Netanyahu, Gantz neck and neck as election nears

02 March, 2020
Netanyahu, Gantz neck and neck as election nears
Israeli Prime Minister Benjamin Netanyahu and rival Benny Gantz were overall another bitter election campaign on Saturday, before voters cast their ballots for the third amount of time in 12 months.

Netanyahu, Israel’s longest-serving leader, has been charged on several counts of corruption but is battling fiercely to keep his grip on power.

After inconclusive elections in April and September, latest judgment polls put both opponents neck and neck in a gruelling political triathlon.

Based on the projections, Netanyahu’s right-wing Likud and Gantz’s centrist Blue and White alliance would each win 33 seats in the 120-member Knesset, Israel’s parliament, in Monday’s polls.

That result will be almost identical to the prior round, after which each leader tried and didn't form a government.

In previously unannounced tv interviews aired separately Saturday evening, Gantz and Netanyahu ripped into each another.

Netanyahu told private Channel 12 that his opponent, a decorated former head of Israel’s military, was “not fit to be prime minister” of Israel.

“He is weak, he’s not really a leader,” the incumbent said.

The same interviewer earlier asked Gantz if he'd join a coalition under Netanyahu if the 3rd round also didn't create a clear winner.

“There is absolutely no situation in which I will sit under Netanyahu as prime minister when he has three charges against him,” Gantz replied.

The view polls show that despite having their respective allies - the right and Jewish Orthodox parties for Netanyahu and the center-left for Gantz - neither side could gather the 61 seats necessary to form a viable coalition.

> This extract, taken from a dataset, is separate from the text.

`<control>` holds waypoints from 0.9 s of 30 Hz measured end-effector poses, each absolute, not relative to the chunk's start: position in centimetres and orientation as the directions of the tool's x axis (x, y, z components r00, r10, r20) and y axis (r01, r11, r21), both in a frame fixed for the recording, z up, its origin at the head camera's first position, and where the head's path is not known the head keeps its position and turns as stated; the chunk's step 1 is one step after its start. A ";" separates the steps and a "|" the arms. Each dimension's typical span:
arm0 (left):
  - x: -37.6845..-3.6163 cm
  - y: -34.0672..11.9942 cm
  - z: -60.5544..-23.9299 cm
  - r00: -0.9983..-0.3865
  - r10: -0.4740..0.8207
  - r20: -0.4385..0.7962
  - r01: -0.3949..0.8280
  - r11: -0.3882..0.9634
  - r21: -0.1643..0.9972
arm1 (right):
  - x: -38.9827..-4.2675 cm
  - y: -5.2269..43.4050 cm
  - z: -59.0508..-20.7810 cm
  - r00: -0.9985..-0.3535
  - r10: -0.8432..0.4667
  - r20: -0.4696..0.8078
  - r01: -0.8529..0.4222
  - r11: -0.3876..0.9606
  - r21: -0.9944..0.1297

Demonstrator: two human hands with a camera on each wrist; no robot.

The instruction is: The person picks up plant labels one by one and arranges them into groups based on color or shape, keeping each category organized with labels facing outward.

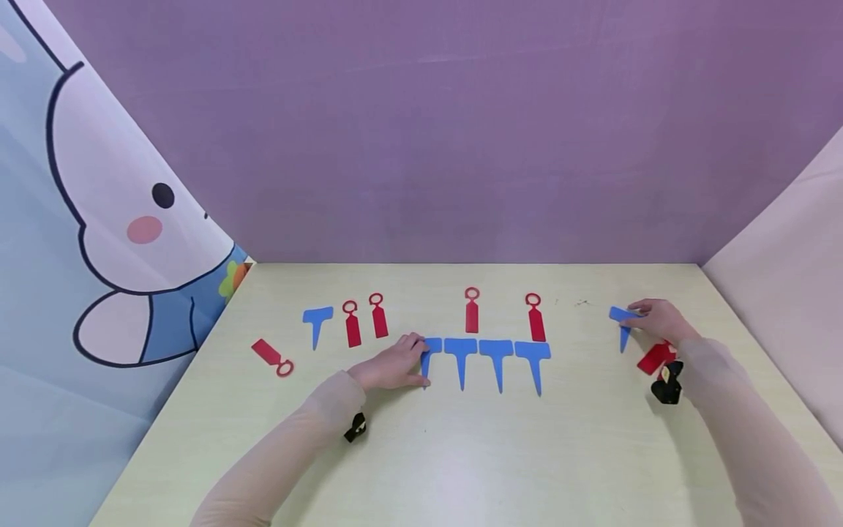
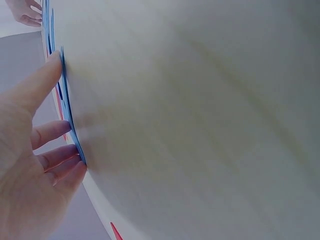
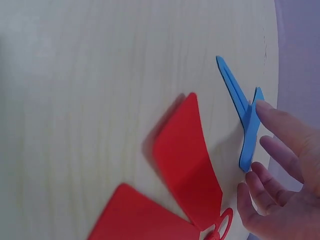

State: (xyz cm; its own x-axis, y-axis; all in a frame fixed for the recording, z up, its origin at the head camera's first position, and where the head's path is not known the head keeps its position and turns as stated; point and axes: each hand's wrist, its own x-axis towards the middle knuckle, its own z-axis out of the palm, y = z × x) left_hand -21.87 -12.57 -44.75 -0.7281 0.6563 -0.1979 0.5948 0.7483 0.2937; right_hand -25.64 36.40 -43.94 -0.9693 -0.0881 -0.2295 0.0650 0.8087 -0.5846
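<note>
At center frame, your left hand [image 1: 393, 364] rests with fingers extended, touching the row's leftmost blue tag [image 1: 432, 345]; at frame right, your right hand [image 1: 661, 320] pinches a separate blue tag [image 1: 618, 314], a red tag [image 1: 653, 359] lying just below.

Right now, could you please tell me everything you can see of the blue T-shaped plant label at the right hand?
The blue T-shaped plant label looks like one thin, flat piece of plastic: a wide crossbar and a stem that narrows towards its tip. In the head view the stem points towards the near side of the table, on whose right part the label is. The right hand appears to pinch the crossbar, partly covering it. Whether the label is lifted is unclear.
</note>
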 end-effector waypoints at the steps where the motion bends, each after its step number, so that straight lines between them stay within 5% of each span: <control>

Later Saturday, the leaders were to speak at final pre-election rallies, both in the Tel Aviv area.

Judging from a barrage of social media messages, their central goal is to obtain voters out.

With a country largely jaded by three general elections in less than a year along with municipal polls in between, voter turnout may be the great unknown.

In Israel’s last general election in September, turnout was 1.5 percentage points greater than in April, largely because of an urgent surge in Arab votes.

Israeli Arab parties, united in the Joint List alliance, garnered 13 Knesset seats, making them the third-largest grouping, after Blue and White’s 33 and Likud’s 32.

These times they hope to do better still, due to Arab voters’ opposition to U.S. President Donald Trump’s controversial Middle East peace plan, which is supported by both Netanyahu and Gantz.

“We want nov Netanyahu because he is the best inciter against Arab citizens and the godfather of the ‘Deal of the Century,”’ Joint List leader Ayman Odeh said, by using a common nickname for the Trump plan.

The program endorses the Jewish state’s major priorities at the trouble of the Palestinians, who gave no input to the Trump initiative and rejected it immediately.

There is another new element in this third round - the novel coronavirus.

In the last 10 days, electioneering has shared media headlines with the global COVID-19 epidemic which has reached Israel with six officially confirmed cases of infection.

Israeli authorities have create a call center to screen potential cases and reassure the general public, and Israel has entry to foreign travellers from various countries, most recently Italy.

Internal Security Minister Gilad Erdan has warned against potential attempts to spread false rumours about the outbreak to decrease voter turnout.